The origins of the Mission Society Bethlehem go back to the French priest Pierre-Marie Barral . In 1895 he founded the “Ecole apostolique de Bethléem” in Meggen, Switzerland , which was relocated to Immensee in 1896 . The high school Bethlehem, Immensee emerged from it. In the same year the first issue of the multilingual monthly magazine "Bethlehem" appeared, which has been published since 1972 under the name "Wendekreis".

The institute's original aim was to train the sons of poor families for missionary service in parishes that had been abandoned in Europe. Over time, missionary activities in Asia, Africa and Latin America were built up. Groups of friends were formed in Austria, Italy, France, Great Britain, Portugal and the USA. Difficulties in the work, which was financed through the stamp trade, unfair fundraising and loans , led in 1907 to a reorganization as the Bethlehem Mission House by the later first Superior General Pietro Bondolfi.

On May 30, 1921, the papal decree setting up the “Swiss seminary for foreign missions” was issued in Rome . Pietro Bondolfi was the first superior general. From 1934 the association was called "Society for Foreign Missions of Bethlehem in Switzerland" (Societas Missionaria de Bethlehem in Helvetia). It is briefly known as the Bethlehem Mission Society (SMB).
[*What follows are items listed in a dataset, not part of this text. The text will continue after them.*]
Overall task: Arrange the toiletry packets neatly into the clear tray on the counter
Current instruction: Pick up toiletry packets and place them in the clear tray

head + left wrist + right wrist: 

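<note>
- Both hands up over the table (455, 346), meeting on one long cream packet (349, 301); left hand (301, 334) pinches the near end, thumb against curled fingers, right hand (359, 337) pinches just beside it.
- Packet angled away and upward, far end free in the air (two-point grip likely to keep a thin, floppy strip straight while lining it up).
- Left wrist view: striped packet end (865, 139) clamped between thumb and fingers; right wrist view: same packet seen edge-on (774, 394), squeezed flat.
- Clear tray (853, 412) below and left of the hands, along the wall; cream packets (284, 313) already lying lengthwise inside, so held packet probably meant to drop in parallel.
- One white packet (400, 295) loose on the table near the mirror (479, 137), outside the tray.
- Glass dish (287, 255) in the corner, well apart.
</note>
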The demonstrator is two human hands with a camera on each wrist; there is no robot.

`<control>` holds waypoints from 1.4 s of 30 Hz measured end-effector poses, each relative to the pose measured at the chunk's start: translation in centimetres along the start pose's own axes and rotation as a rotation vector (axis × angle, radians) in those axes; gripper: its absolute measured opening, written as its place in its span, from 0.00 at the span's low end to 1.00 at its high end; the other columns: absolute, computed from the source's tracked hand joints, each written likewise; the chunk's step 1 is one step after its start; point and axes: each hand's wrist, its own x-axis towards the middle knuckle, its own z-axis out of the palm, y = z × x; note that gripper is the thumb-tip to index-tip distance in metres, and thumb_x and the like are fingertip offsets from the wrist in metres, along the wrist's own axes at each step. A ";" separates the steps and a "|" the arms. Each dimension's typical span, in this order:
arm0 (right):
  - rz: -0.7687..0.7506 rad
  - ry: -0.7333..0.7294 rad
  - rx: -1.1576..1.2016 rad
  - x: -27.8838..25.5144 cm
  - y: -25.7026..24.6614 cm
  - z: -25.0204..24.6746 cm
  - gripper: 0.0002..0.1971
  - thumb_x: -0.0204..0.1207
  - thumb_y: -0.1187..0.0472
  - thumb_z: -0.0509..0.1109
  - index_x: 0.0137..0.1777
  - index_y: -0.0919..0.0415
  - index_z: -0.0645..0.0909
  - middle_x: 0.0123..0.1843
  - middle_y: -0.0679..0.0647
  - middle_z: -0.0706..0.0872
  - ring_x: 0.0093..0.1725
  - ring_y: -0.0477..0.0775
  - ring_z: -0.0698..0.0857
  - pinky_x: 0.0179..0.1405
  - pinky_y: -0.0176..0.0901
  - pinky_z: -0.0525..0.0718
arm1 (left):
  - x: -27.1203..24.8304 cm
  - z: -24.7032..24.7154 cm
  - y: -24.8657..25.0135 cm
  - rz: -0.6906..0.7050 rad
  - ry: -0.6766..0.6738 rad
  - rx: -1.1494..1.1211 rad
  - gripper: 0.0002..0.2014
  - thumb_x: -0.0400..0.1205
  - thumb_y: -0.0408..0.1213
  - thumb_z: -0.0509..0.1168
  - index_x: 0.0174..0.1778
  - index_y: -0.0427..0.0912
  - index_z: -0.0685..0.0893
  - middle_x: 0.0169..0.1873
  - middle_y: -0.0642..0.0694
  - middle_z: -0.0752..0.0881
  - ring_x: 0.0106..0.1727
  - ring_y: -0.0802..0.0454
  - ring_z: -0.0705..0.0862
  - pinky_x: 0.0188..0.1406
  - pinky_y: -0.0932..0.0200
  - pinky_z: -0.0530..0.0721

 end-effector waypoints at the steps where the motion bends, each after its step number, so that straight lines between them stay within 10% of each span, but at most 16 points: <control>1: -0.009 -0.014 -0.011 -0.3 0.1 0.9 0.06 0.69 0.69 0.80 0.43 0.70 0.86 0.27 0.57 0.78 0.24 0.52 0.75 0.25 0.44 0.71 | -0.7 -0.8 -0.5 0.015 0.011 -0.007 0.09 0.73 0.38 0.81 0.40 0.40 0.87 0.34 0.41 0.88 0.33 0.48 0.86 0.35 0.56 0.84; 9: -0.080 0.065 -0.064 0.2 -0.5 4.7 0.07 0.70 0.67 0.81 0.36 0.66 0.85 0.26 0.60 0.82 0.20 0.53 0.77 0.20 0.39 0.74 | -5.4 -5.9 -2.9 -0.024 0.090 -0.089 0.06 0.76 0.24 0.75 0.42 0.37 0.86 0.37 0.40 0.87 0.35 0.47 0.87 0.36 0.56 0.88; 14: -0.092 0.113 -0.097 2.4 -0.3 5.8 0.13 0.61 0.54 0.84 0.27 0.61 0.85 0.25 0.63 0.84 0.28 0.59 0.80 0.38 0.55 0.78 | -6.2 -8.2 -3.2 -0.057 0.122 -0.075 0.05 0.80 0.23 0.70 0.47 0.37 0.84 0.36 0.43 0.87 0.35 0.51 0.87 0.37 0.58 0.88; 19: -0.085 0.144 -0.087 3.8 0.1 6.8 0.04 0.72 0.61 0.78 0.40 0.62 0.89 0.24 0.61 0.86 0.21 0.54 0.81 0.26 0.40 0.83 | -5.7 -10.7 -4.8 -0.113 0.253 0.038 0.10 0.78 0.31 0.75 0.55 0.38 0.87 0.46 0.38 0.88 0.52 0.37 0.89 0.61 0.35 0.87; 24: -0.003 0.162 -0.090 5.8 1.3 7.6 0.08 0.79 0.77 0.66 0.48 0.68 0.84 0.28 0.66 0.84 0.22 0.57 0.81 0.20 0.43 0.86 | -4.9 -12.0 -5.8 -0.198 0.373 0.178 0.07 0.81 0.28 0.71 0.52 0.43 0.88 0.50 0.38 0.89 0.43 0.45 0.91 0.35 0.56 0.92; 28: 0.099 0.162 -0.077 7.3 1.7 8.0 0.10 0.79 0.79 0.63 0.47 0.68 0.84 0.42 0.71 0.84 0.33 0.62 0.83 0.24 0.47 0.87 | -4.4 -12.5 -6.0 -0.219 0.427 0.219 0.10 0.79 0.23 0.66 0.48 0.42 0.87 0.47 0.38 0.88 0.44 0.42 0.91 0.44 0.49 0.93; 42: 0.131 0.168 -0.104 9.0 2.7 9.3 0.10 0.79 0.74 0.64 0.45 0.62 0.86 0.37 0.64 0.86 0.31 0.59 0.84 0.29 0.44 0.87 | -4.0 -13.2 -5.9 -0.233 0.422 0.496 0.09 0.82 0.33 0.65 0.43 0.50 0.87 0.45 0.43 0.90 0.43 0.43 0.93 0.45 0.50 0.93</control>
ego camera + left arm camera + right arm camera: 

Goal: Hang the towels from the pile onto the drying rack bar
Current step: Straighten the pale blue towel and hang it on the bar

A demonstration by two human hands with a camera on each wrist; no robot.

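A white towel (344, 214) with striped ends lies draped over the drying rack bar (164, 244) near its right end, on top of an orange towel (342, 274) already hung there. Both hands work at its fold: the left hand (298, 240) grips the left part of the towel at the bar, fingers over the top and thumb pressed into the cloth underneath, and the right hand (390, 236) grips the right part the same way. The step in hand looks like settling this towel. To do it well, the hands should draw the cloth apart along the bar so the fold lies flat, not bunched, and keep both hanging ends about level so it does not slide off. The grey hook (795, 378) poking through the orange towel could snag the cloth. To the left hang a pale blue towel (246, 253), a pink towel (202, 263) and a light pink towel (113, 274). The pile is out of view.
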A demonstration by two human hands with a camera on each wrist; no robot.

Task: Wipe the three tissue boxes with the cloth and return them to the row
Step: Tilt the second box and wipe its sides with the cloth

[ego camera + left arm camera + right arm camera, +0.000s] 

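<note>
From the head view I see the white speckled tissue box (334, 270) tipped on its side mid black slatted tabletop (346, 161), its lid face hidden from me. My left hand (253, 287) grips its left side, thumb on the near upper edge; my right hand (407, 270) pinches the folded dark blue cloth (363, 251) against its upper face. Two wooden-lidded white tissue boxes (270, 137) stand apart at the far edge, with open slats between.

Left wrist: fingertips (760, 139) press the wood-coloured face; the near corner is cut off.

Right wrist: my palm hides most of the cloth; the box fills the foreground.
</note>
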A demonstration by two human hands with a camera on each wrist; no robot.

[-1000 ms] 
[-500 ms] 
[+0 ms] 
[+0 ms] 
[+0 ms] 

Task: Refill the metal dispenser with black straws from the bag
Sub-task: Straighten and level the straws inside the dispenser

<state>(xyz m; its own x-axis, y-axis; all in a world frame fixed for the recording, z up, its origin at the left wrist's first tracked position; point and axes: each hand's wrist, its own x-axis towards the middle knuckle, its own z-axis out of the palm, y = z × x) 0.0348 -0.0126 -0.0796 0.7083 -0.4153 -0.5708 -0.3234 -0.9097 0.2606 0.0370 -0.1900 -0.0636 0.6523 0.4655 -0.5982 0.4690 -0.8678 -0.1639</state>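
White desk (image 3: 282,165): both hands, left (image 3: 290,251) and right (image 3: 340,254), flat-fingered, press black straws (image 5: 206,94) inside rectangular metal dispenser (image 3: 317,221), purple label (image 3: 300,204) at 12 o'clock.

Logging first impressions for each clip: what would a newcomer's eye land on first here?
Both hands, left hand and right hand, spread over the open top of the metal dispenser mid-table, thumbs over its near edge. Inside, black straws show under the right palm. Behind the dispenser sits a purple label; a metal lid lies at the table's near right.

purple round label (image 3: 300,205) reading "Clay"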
The offspring for society came predominantly from the Bethlehem high school, which was run for this purpose in Immensee. These included the Progymnasien in Rebstein (1926–73) and Friborg (1938–72). In 1995 the grammar school was transferred to a private foundation under the name "Gymnasium Immensee". The training of candidates for priesthood began in 1922 in the seminary in Wolhusen , was relocated to Schöneck ( Emmetten ) in 1932 in the Brother Klausen seminar and has been at the Lucerne Theological Faculty since 1969.

In 1925, the first brother missionaries were accepted into the SMB to work in administration, schools, businesses and agriculture. The brothers, as well as the priesthood candidates and priests, commit themselves by a promise to live according to the principles of the SMB.

Mission and religious studies research became a focus in 1945 with the establishment of the “New Journal for Missions Studies” (NZM), which was replaced in 2005 by the “Forum Mission” yearbook.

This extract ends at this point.